At the top of the street, a white station wagon and a white Ford van. Written in blue letters on the sides of both was:
Panting, he crawled back to the window that looked out on the Upslingers’ side yard. The news vehicles were crawling slowly and dubiously down Crestallen Street. Suddenly a new police car shot around them and blocked them off, tires smoking. An arm dressed in blue shot out of the cruiser’s back window and began waving the newsmobiles off.
A bullet struck the windowsill and jumped into the room at an angle.
He crawled back to the easy chair, holding the Magnum in his bloody right hand and screamed: “Fenner!”

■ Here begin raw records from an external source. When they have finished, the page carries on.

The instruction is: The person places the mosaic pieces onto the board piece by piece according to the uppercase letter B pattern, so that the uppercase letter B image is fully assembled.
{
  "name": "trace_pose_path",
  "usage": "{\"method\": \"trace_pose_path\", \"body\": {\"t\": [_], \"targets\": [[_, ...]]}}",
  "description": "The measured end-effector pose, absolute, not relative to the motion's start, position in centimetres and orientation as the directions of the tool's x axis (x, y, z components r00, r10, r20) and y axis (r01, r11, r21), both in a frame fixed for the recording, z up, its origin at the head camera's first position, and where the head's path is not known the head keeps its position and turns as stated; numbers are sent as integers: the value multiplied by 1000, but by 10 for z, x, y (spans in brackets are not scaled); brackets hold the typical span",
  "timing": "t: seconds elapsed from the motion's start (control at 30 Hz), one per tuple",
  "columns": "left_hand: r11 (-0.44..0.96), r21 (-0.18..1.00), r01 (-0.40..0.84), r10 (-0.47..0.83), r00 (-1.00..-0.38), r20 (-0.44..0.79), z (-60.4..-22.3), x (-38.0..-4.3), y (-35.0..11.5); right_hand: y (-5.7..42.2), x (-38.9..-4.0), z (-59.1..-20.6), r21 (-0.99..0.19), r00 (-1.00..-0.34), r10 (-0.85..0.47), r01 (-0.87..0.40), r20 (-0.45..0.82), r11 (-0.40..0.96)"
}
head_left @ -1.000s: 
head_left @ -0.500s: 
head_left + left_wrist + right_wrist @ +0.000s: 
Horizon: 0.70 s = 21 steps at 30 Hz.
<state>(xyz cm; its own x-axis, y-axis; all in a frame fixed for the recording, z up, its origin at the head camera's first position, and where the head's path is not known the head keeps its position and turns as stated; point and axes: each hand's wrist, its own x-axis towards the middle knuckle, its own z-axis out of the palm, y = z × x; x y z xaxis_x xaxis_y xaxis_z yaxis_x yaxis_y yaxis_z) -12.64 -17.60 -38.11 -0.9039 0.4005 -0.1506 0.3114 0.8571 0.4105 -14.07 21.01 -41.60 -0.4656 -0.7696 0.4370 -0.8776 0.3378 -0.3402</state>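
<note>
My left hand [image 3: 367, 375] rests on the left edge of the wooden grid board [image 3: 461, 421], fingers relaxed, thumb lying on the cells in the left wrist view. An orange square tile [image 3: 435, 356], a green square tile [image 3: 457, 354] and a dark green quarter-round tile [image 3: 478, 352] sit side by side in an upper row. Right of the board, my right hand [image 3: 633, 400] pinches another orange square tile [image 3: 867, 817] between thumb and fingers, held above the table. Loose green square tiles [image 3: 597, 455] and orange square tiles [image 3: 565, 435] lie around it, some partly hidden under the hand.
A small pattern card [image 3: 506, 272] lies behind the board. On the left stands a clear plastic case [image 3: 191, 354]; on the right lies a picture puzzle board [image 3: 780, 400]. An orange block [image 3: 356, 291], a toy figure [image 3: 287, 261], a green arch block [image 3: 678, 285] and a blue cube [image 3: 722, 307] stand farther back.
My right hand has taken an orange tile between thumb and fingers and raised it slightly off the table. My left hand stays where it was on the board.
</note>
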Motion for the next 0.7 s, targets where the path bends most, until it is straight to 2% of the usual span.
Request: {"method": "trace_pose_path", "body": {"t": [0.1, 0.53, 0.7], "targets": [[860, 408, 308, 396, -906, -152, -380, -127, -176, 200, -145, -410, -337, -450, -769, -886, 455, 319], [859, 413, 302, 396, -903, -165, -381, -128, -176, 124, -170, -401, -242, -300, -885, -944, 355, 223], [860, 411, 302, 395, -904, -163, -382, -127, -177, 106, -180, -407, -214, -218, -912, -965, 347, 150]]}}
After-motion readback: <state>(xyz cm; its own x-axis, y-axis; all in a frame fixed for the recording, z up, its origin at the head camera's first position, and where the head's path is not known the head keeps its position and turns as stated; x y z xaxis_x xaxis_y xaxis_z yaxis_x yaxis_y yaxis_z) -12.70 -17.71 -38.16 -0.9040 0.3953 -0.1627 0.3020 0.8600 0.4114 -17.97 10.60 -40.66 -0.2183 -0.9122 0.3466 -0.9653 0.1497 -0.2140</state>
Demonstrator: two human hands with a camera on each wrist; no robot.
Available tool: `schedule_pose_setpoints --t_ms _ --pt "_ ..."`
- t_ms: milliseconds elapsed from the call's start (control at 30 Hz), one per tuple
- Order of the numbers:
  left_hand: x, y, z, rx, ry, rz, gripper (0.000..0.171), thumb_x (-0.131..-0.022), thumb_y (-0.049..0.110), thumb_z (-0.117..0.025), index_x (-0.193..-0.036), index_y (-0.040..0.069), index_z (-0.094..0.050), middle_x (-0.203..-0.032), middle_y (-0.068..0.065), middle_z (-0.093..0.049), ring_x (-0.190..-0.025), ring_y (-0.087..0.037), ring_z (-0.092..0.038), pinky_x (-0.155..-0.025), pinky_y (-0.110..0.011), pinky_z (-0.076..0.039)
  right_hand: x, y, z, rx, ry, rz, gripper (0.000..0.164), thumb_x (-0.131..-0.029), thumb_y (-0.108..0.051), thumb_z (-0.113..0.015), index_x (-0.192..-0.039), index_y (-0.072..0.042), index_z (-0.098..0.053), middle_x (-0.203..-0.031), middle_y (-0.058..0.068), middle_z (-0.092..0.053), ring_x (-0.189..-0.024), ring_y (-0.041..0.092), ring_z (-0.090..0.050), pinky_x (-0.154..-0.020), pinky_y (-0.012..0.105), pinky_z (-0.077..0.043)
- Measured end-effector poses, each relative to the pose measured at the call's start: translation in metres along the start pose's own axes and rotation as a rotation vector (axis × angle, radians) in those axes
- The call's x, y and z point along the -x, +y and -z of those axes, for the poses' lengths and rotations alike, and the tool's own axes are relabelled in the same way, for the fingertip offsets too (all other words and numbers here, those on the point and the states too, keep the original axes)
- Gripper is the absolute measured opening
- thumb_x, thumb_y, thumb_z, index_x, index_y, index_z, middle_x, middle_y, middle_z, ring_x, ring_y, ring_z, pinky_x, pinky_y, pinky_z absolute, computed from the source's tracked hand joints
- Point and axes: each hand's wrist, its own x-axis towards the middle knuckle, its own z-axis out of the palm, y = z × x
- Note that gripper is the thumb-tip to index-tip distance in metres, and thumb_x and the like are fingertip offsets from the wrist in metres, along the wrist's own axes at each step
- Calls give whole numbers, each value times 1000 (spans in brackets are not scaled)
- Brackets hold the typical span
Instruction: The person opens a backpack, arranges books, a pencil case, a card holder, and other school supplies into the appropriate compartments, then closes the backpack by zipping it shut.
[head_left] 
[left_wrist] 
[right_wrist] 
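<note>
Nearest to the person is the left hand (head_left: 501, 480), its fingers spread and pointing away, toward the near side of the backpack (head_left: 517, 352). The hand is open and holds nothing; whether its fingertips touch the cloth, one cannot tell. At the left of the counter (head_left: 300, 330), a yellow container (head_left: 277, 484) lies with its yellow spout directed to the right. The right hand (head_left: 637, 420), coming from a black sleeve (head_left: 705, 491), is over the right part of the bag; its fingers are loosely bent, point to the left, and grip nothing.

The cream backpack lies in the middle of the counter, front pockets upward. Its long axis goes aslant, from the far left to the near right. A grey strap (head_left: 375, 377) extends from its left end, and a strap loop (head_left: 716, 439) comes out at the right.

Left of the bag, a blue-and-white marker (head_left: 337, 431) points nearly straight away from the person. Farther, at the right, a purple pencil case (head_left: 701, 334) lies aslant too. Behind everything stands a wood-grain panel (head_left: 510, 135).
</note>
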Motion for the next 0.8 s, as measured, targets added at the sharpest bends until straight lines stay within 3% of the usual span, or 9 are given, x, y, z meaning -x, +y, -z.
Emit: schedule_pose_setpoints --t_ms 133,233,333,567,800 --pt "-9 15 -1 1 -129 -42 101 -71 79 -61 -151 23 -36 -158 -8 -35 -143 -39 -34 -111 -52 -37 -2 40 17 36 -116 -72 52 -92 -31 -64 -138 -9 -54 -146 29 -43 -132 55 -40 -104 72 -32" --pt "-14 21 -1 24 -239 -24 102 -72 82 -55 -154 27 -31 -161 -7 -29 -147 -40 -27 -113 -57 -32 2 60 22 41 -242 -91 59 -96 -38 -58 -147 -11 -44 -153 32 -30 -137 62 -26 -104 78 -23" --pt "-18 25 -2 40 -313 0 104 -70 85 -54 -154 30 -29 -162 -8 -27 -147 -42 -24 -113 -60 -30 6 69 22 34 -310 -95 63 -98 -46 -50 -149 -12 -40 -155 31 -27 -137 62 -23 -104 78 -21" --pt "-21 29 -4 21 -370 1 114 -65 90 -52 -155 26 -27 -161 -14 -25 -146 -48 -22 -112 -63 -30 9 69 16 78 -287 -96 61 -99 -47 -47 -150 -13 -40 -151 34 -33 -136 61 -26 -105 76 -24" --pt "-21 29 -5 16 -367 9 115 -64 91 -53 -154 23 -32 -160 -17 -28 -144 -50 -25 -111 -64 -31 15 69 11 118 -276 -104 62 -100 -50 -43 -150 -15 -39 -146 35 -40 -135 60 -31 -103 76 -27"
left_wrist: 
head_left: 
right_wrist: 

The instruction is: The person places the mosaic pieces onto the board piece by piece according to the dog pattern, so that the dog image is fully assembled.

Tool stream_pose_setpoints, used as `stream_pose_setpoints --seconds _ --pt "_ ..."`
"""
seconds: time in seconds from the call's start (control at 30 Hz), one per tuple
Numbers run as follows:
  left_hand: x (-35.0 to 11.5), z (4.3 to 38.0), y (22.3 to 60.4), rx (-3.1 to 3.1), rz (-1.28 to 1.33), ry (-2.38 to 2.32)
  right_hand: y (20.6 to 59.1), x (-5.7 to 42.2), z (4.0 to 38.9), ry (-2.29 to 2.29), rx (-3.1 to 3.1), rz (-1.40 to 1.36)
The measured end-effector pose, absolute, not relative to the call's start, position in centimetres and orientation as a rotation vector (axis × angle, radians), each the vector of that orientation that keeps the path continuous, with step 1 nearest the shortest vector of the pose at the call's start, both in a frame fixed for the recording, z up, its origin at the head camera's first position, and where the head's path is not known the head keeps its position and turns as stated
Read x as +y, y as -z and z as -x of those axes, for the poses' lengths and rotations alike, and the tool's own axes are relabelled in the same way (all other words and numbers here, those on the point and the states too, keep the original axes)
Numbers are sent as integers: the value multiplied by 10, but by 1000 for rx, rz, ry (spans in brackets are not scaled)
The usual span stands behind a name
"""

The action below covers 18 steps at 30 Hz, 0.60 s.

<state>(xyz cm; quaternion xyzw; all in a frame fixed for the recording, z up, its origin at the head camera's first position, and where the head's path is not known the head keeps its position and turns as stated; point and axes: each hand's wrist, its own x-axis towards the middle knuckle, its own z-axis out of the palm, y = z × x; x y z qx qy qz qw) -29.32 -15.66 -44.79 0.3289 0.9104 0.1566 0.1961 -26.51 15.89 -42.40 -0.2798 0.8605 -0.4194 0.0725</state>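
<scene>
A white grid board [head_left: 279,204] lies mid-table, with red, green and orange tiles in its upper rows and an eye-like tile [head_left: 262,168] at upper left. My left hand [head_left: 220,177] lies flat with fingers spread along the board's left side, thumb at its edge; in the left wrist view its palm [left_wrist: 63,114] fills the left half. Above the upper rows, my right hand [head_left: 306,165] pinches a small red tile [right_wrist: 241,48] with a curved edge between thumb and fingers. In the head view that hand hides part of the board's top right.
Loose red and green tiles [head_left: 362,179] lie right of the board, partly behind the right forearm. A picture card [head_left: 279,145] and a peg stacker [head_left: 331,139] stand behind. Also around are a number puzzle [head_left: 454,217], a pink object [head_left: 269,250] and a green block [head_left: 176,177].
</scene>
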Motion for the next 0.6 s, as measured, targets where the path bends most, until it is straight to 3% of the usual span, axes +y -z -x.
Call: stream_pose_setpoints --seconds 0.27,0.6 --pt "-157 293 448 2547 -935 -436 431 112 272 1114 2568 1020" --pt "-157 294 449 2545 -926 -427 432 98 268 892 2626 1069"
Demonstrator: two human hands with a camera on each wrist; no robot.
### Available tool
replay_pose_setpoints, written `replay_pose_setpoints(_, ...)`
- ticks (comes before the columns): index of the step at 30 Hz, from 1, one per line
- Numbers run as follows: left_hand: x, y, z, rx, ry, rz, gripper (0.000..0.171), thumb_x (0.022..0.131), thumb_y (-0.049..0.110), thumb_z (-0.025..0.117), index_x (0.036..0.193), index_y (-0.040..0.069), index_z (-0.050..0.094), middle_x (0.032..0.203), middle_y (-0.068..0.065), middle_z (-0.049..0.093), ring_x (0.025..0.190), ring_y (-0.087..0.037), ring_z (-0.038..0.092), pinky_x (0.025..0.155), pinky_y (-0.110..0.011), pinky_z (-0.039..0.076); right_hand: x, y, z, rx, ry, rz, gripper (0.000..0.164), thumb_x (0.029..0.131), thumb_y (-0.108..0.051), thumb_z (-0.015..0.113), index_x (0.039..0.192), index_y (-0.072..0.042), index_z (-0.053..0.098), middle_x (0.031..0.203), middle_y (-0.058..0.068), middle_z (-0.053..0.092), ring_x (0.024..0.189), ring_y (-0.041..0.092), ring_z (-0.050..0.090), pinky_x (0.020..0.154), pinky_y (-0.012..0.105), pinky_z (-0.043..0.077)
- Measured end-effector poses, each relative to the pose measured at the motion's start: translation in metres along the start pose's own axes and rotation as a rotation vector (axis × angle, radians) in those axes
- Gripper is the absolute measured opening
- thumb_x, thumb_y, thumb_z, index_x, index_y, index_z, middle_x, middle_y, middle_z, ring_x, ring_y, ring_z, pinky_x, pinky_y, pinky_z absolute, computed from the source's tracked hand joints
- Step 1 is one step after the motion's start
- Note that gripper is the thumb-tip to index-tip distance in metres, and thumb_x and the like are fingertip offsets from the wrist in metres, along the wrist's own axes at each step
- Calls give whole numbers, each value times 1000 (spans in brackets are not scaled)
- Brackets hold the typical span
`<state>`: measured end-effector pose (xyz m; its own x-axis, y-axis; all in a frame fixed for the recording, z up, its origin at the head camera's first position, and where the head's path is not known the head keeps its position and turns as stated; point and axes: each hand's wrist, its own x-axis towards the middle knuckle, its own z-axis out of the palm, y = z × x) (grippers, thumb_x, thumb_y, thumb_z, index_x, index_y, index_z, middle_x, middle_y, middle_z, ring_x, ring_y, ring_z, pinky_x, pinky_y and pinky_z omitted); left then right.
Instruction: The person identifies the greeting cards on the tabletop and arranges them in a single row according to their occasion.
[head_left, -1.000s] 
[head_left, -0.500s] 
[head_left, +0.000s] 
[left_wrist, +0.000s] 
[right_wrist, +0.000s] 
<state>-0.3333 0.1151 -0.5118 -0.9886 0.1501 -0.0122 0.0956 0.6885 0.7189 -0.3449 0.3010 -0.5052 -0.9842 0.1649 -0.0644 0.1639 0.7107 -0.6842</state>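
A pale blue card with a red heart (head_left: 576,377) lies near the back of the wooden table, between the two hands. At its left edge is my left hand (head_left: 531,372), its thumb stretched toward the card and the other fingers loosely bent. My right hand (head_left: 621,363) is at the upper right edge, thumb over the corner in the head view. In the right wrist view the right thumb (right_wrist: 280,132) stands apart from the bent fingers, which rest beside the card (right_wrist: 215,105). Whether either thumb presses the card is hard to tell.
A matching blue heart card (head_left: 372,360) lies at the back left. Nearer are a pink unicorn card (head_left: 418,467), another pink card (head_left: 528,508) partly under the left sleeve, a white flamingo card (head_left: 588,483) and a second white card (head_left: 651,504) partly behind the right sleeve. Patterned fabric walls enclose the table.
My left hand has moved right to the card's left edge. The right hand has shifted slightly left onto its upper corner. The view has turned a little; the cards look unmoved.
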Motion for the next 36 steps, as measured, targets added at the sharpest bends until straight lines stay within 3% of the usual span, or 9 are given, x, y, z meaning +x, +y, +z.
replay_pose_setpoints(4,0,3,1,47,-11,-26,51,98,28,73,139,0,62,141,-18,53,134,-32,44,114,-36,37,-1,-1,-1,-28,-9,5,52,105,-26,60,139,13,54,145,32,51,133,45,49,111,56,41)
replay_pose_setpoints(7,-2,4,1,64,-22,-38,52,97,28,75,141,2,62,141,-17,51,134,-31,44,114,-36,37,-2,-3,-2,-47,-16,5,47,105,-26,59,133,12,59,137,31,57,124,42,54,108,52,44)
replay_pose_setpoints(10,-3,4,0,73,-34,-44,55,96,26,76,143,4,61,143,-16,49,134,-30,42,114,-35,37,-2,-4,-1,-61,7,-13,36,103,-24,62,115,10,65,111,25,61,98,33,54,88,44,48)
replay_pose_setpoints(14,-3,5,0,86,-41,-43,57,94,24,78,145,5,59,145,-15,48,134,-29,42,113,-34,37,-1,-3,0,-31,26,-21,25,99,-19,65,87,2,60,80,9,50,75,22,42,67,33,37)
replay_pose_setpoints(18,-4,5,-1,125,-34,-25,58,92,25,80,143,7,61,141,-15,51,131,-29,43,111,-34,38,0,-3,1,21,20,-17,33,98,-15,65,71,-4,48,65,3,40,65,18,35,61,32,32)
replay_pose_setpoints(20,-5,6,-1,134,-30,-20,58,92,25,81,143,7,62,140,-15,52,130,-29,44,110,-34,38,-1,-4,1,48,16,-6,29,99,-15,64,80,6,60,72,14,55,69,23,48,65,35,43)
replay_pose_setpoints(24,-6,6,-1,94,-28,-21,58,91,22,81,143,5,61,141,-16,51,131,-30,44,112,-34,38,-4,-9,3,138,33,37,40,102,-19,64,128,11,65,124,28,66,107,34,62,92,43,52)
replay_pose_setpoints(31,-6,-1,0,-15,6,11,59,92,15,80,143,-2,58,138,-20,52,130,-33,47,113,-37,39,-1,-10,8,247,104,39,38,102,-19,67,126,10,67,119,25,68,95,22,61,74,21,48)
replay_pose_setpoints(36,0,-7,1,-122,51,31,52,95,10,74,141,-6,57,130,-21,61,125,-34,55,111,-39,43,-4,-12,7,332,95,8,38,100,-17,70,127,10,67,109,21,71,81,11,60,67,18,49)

The fire slackened a little.
“Fenner!” he screamed again.
“Hold on!” Fenner yelled. “Stop! Stop a minute!”
There were a few isolated pops, then nothing.
“What do you want?” Fenner called.
“The news people! Down behind those cars on the other side of the street! I want to talk to them!”
There was a long, contemplative pause.
“No!” Fenner yelled.
“I’ll stop shooting if I can talk to them!” That much was true, he thought, looking at the battery.
“No!” Fenner yelled again.
Bastard, he thought helplessly. Is it that important to you? You and Ordner and the rest of you bureaucratic bastards?
The firing began again, tentatively at first, then gaining strength. Then, incredibly, a man in a plaid shirt and blue jeans was running down the sidewalk, holding a pistol-grip camera in one hand.
“I heard that!” the man in the plaid shirt yelled. “I heard every word! I’ll get your name, fella! He offered to stop shooting and you-”
A policeman hit him with a waist-high flying tackle and the man in the plaid shirt crunched to the sidewalk. His movie camera flew into the gutter and a moment later three bullets shattered it into winking pieces. A clockspring of unexposed film unwound lazily from the remains. Then the fire flagged again, uncertainly.
“Fenner, let them set up!” he hollered. His throat felt raw and badly used, like the rest of him. His hand hurt and a deep, throbbing ache had begun to emanate outward from his thigh.
“Come out first!” Fenner yelled back. “We’ll let you tell your side of it!”
Rage washed over him in a red wave at this barefaced lie. “GODDAMMIT, I’ve GOTA BIG GUN HERE AND I’ll START SHOOTING AT GAS TANKS YOU SHITBIRD AND THERE’ll BE A FUCKING BARBECUE WHEN I GET DONE!”
Shocked silence.
Then, cautiously, Fenner said: “What do you want?”
“Send that guy you tackled in here! Let the camera crew set up!”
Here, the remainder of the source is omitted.